→ **Your goal**
The word "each" marks the lines to copy; find all of them in the entries below.

→ **Extracted information**
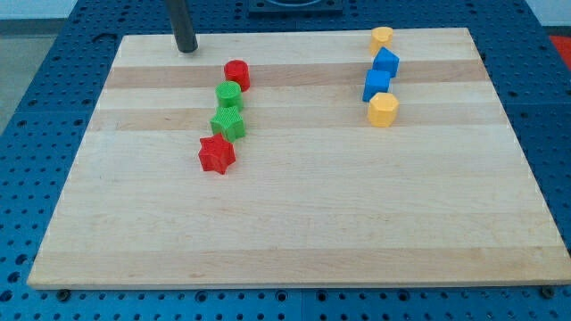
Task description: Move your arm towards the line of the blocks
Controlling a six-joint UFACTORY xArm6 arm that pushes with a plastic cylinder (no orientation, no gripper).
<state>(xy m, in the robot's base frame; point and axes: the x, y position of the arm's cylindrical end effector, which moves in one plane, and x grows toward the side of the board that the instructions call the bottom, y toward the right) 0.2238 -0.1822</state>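
Observation:
My tip [186, 49] rests on the wooden board [294, 223] near its top left edge. Down and to the right of it runs a line of blocks: a red cylinder [236, 74], a green cylinder [229, 94], a green star-like block [228, 122] and a red star [217, 153]. The tip is about a block's width up and left of the red cylinder, not touching it. A second line stands at the top right: a yellow block [382, 37], a blue block [386, 62], another blue block [376, 85] and a yellow hexagonal block [383, 110].
The board lies on a blue perforated table [36, 107]. The board's top edge is just above my tip.

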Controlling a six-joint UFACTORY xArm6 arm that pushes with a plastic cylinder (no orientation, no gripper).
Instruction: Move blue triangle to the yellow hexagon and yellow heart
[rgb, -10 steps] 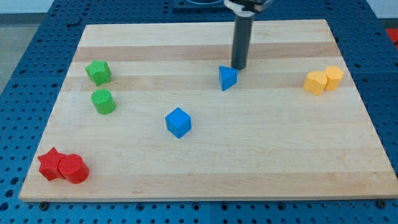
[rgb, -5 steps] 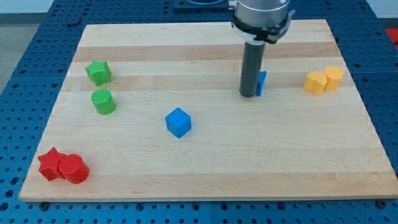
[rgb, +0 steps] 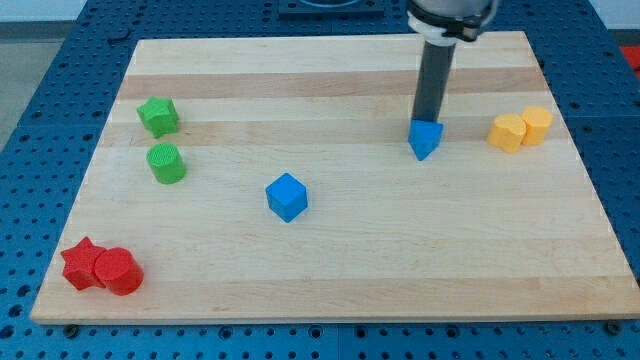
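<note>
The blue triangle (rgb: 425, 139) lies on the wooden board right of centre. My tip (rgb: 429, 121) stands just behind it, at its top edge, touching or nearly touching it. The yellow heart (rgb: 507, 132) and the yellow hexagon (rgb: 537, 124) sit side by side, touching, at the view's right. The triangle lies to the left of the heart with a gap between them.
A blue cube (rgb: 287, 196) lies near the board's middle. A green star-like block (rgb: 158, 116) and a green cylinder (rgb: 165, 163) stand at the left. A red star (rgb: 80, 263) and a red cylinder (rgb: 118, 271) sit at the bottom left corner.
The blue triangle has moved right, from the board's middle toward the yellow blocks. My tip moved right with it, going from the triangle's left side to behind it.
</note>
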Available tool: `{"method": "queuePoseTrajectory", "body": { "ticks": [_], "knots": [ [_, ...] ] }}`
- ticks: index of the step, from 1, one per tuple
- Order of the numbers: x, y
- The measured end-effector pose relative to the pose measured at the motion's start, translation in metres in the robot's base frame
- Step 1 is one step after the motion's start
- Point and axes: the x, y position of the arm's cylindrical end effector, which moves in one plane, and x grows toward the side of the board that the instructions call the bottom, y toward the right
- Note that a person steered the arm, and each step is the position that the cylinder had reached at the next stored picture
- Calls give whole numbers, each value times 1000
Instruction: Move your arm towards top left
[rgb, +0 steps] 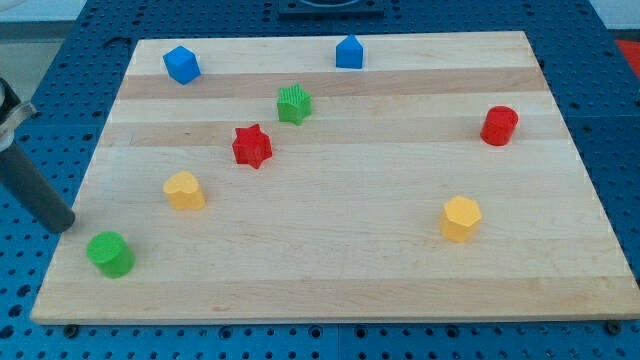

→ **Answer space**
- Note that a person steered the arm, and each step is the position that the cylinder had reached at the next stored picture
- Calls give whole numbers, each value times 1000

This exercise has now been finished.